Rendezvous¶

In the context of Torch Distributed Elastic we use the term rendezvous to refer to a particular functionality that combines a distributed synchronization primitive with peer discovery.

It is used by Torch Distributed Elastic to gather participants of a training job (i.e. nodes) such that they all agree on the same list of participants and everyone’s roles, as well as make a consistent collective decision on when training can begin/resume.

Torch Distributed Elastic rendezvous provides the following critical functionalities:

Barrier:

Nodes performing rendezvous will all block until the rendezvous is considered complete - this happens when at least min total number of nodes have joined the rendezvous barrier (for the same job). This also implies the barrier is not necessarily of fixed size.

There’s an additional small waiting time after reaching min number of nodes - this is used to ensure the rendezvous is not completed “too quickly” (which could potentially exclude additional nodes attempting to join at approximately the same time).

If max number of nodes is gathered at the barrier, the rendezvous is completed immediately.

There’s also an overall timeout which causes the rendezvous to fail if min number of nodes is never reached - this is meant to be a simple fail-safe to help release partially allocated job resources, in case there’s a problem with the resource manager, and is meant to be interpreted as non-retryable.

Exclusivity:

A simple distributed barrier would not be sufficient, as we also need to ensure that only one group of nodes exists at any given time (for a given job).
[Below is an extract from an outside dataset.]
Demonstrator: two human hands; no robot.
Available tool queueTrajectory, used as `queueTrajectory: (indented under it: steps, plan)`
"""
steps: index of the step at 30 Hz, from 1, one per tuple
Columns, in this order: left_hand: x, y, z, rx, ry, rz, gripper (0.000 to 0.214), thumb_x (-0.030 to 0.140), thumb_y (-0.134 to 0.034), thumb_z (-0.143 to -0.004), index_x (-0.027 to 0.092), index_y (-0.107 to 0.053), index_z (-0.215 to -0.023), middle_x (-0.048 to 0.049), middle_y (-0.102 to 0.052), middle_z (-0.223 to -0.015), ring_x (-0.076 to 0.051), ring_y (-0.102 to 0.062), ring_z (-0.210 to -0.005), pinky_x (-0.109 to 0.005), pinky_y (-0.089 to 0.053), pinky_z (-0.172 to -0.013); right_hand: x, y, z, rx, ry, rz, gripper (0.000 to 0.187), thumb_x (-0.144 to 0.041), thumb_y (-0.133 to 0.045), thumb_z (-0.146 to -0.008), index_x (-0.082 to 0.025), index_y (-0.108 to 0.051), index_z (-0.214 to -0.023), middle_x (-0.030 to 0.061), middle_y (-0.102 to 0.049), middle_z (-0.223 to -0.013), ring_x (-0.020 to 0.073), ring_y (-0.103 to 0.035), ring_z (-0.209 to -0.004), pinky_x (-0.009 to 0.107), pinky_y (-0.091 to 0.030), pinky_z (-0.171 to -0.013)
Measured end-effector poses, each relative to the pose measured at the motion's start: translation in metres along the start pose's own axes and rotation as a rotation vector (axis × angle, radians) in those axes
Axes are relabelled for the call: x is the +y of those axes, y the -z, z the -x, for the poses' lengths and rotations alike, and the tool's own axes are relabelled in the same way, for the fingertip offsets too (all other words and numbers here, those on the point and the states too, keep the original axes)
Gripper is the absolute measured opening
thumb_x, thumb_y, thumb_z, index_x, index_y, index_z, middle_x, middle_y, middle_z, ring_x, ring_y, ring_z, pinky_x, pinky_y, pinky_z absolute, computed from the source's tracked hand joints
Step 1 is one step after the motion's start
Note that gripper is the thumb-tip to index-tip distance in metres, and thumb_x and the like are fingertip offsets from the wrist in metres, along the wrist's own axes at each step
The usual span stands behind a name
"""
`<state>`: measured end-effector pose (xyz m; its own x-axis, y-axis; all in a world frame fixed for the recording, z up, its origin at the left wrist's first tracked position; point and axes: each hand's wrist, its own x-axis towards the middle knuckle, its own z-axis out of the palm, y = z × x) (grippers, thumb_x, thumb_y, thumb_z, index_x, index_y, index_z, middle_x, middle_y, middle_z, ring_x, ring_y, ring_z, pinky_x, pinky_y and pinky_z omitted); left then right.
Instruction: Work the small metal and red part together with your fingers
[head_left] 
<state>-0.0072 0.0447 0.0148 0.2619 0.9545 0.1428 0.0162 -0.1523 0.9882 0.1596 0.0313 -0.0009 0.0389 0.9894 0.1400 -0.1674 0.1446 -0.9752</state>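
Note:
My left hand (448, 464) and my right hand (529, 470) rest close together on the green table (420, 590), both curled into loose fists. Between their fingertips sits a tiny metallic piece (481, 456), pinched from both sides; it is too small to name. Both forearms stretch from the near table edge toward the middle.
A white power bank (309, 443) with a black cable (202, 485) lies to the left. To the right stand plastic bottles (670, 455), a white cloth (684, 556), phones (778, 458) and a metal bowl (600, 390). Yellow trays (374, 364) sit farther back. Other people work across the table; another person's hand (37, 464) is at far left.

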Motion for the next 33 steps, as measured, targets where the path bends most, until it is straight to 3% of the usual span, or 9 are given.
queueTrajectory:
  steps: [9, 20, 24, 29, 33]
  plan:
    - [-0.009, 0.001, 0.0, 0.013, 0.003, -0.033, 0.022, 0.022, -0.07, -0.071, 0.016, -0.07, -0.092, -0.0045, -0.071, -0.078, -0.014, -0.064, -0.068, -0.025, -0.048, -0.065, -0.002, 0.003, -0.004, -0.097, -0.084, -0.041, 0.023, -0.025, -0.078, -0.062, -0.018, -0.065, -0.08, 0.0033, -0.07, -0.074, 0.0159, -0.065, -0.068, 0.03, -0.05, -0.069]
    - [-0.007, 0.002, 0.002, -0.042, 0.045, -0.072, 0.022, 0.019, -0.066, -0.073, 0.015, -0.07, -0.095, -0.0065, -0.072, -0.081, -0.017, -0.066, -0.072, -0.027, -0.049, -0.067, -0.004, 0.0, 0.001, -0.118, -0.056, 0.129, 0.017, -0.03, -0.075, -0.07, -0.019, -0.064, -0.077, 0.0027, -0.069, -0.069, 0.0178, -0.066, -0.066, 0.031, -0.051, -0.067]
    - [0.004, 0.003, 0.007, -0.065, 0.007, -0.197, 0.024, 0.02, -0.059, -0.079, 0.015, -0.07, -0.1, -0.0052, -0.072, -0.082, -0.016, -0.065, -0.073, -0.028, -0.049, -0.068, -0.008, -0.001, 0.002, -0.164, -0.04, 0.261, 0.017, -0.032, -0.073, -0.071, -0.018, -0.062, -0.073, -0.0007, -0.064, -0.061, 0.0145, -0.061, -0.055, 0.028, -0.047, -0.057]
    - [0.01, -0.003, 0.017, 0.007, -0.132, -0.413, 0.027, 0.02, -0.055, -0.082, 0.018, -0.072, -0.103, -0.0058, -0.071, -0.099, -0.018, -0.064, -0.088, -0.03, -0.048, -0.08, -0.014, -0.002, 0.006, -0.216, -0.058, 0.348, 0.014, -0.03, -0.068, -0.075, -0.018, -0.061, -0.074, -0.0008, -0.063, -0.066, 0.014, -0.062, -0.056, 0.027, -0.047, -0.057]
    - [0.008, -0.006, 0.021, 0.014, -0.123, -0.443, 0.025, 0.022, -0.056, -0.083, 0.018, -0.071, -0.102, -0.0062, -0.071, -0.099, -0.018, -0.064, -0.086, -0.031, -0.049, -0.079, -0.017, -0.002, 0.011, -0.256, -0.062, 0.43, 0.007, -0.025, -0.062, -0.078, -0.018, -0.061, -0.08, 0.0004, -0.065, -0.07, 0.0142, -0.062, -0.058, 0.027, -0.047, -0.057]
In other words, new nodes (i.e. joining late) should not be able to form a parallel independent group of workers for the same job.

Torch Distributed Elastic rendezvous ensures that if a group of nodes has already completed a rendezvous (and hence might already be training), then additional “late” nodes attempting to rendezvous will only announce themselves as waiting, and will have to wait until the (previously completed) existing rendezvous is destroyed first.

Consistency:

When a rendezvous is completed, all its members will agree on the job membership and everyone’s role in it. This role is represented using an integer, called rank, that is between between 0 and world size.

Note that ranks are not stable, in the sense that the same node can be assigned a different rank in the next (re-)rendezvous.

Fault-tolerance:

Torch Distributed Elastic rendezvous is designed to tolerate node failures during the rendezvous process. Should a process crash (or lose network connectivity, etc), between joining the rendezvous and it being completed, then a re-rendezvous with remaining healthy nodes will happen automatically.

A node can also fail after it has completed (or has been observered by other nodes to have completed) the rendezvous - this scenario will be handled by the Torch Distributed Elastic train_loop instead (where it will also trigger a re-rendezvous).

Shared key-value store:

When the rendezvous is completed, a shared key-value store is created and returned. This store implements a torch.distributed.Store API (see distributed communication docs).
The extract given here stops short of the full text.